# [Try it]
Your answer should repeat every line of the records below in which the word "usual" appears.

# [Available data]
● ● ● ● ●

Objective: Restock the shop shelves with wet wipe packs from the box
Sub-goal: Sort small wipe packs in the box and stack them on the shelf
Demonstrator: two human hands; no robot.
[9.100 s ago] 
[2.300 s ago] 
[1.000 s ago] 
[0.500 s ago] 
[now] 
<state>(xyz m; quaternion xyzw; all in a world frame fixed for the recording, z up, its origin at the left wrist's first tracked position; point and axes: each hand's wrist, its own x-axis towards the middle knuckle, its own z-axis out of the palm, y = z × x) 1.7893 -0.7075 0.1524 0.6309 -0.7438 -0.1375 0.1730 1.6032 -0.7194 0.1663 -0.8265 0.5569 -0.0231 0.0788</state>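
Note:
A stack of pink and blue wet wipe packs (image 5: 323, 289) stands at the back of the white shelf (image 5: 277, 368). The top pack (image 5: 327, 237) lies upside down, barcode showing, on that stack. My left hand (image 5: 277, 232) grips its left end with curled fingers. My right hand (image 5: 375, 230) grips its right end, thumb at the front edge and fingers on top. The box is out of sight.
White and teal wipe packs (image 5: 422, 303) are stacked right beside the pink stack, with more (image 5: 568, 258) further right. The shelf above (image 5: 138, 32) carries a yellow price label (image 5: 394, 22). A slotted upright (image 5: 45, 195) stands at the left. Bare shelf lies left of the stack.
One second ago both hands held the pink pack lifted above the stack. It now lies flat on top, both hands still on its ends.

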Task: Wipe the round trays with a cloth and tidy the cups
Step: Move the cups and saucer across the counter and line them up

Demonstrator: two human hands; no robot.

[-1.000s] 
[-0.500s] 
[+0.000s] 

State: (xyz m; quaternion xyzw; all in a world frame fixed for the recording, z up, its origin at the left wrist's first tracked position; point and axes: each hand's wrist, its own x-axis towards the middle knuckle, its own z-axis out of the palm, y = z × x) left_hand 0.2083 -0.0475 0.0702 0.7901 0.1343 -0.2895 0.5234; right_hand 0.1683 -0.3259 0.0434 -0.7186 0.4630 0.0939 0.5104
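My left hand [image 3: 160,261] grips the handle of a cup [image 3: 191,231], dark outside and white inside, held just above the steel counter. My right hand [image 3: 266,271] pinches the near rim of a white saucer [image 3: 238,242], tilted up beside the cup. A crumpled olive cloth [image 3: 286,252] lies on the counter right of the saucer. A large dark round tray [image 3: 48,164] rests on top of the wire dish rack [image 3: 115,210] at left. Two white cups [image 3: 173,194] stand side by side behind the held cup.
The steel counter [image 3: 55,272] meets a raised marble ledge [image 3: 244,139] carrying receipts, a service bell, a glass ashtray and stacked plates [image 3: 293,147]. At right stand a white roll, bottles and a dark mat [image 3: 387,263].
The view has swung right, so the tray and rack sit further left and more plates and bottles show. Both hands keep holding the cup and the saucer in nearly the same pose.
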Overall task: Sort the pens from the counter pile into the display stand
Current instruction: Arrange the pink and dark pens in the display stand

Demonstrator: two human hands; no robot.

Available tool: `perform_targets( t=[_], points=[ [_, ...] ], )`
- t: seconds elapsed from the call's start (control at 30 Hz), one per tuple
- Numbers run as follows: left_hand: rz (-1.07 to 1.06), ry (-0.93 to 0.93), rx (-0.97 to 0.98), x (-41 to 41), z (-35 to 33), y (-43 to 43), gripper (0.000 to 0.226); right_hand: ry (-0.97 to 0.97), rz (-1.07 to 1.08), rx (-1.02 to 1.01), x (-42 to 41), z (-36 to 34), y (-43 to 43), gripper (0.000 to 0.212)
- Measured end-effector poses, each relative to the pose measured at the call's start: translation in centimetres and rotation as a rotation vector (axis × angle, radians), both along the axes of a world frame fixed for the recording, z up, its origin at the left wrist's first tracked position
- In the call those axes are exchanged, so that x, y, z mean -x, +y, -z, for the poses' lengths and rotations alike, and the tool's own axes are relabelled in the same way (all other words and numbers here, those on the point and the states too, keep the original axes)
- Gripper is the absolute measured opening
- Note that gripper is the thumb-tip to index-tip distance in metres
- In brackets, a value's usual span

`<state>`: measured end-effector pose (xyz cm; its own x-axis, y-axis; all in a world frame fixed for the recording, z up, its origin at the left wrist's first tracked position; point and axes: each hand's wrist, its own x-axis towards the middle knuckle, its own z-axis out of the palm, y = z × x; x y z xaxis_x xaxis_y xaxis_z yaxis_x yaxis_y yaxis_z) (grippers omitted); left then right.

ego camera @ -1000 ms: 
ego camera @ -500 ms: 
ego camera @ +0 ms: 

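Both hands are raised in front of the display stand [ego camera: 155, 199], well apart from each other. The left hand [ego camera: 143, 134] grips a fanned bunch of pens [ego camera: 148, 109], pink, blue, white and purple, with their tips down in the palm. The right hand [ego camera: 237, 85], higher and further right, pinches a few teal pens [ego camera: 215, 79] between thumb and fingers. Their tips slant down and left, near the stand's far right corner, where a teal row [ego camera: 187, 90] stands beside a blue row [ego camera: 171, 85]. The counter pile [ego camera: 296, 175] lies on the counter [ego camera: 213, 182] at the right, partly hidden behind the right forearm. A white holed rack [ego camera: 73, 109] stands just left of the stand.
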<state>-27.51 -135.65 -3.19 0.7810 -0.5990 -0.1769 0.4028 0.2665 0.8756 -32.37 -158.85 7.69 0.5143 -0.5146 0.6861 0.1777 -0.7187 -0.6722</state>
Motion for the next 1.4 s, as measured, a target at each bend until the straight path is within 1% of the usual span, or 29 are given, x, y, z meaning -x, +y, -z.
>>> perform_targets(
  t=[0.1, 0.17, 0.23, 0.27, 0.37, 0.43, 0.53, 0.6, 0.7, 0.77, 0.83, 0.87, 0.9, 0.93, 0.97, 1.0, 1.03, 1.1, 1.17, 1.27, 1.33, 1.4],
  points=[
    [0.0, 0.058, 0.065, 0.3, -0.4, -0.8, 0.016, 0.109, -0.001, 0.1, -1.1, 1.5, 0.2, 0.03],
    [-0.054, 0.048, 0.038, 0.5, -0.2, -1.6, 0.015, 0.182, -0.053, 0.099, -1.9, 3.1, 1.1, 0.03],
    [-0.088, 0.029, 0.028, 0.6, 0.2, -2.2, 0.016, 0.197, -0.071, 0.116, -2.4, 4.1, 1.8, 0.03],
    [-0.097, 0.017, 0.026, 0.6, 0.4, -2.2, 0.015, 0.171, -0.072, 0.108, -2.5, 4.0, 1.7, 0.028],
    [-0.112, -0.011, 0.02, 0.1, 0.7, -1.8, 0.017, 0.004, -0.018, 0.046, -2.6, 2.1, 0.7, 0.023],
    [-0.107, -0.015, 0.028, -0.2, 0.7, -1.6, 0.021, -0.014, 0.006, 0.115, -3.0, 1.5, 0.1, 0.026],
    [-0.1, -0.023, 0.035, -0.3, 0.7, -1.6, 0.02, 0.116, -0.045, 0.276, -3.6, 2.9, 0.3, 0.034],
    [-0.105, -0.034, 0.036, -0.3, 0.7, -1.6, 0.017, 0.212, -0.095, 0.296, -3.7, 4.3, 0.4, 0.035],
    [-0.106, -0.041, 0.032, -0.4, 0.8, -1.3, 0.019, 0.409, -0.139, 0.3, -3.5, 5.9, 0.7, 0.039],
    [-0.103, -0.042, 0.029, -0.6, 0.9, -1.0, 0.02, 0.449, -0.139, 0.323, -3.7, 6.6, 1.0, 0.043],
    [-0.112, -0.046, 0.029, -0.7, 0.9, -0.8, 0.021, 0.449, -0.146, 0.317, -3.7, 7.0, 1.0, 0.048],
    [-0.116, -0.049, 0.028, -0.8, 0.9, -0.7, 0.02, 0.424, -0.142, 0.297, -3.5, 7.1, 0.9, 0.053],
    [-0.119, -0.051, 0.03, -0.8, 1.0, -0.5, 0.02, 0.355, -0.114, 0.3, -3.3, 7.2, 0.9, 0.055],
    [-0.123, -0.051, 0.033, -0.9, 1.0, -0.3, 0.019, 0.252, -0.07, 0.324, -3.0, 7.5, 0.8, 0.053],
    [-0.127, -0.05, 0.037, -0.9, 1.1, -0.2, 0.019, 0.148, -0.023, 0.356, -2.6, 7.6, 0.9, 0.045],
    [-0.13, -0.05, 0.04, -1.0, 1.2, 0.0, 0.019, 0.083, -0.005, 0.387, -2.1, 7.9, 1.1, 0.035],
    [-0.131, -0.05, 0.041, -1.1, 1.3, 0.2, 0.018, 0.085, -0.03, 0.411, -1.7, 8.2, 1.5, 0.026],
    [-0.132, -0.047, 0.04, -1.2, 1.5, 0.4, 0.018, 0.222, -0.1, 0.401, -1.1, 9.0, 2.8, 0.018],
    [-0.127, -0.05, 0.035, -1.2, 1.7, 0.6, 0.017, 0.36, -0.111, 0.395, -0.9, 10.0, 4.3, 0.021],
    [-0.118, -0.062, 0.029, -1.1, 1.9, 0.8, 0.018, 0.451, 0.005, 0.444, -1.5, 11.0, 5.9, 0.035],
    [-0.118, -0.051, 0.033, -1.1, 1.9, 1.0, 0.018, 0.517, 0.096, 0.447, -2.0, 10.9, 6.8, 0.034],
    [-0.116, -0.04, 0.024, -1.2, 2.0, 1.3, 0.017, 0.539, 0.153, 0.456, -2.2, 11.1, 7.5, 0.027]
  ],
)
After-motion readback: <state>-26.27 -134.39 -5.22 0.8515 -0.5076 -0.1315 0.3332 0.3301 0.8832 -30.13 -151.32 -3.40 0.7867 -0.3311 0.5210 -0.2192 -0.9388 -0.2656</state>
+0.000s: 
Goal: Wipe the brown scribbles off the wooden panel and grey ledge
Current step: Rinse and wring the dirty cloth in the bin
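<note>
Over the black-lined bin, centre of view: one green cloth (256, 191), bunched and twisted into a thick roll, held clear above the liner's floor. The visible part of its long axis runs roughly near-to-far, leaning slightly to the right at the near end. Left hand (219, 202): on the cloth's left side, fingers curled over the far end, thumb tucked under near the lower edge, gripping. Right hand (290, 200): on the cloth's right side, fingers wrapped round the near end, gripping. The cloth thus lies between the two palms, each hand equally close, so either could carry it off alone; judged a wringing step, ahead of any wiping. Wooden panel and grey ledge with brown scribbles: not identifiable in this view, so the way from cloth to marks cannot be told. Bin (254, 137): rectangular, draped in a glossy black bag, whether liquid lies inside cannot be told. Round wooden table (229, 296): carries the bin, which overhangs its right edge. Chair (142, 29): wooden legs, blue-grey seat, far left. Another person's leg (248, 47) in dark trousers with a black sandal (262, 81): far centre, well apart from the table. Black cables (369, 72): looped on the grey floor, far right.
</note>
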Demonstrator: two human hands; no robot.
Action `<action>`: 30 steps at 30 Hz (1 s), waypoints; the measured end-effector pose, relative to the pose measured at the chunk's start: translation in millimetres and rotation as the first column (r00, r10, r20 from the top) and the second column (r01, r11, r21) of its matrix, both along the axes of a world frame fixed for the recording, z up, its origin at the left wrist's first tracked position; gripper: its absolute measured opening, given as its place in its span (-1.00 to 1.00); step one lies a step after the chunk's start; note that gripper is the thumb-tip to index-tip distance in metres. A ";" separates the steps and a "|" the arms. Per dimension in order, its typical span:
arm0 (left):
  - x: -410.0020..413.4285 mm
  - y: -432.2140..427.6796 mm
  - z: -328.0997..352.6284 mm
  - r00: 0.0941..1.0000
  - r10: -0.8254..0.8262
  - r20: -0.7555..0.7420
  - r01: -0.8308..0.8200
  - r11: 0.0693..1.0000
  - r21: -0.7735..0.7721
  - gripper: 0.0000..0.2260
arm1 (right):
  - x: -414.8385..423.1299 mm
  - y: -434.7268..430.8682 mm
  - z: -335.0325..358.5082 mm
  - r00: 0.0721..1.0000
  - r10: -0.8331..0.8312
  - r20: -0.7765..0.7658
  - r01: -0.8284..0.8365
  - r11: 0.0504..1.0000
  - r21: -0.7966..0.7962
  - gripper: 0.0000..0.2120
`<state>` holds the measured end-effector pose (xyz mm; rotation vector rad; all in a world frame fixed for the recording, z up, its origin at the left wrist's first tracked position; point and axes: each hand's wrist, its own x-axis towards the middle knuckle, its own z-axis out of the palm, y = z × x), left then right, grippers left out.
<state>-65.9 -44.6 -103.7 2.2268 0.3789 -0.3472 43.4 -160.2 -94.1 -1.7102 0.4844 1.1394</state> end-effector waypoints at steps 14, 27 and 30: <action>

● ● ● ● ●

# [Reply to the task]
- In brackets, a value's usual span
Motion for the next 1.4 s, as measured, a target at each bend until the straight path is within 1% of the usual span, or 29 are given, x, y, z meaning -x, +y, -z.

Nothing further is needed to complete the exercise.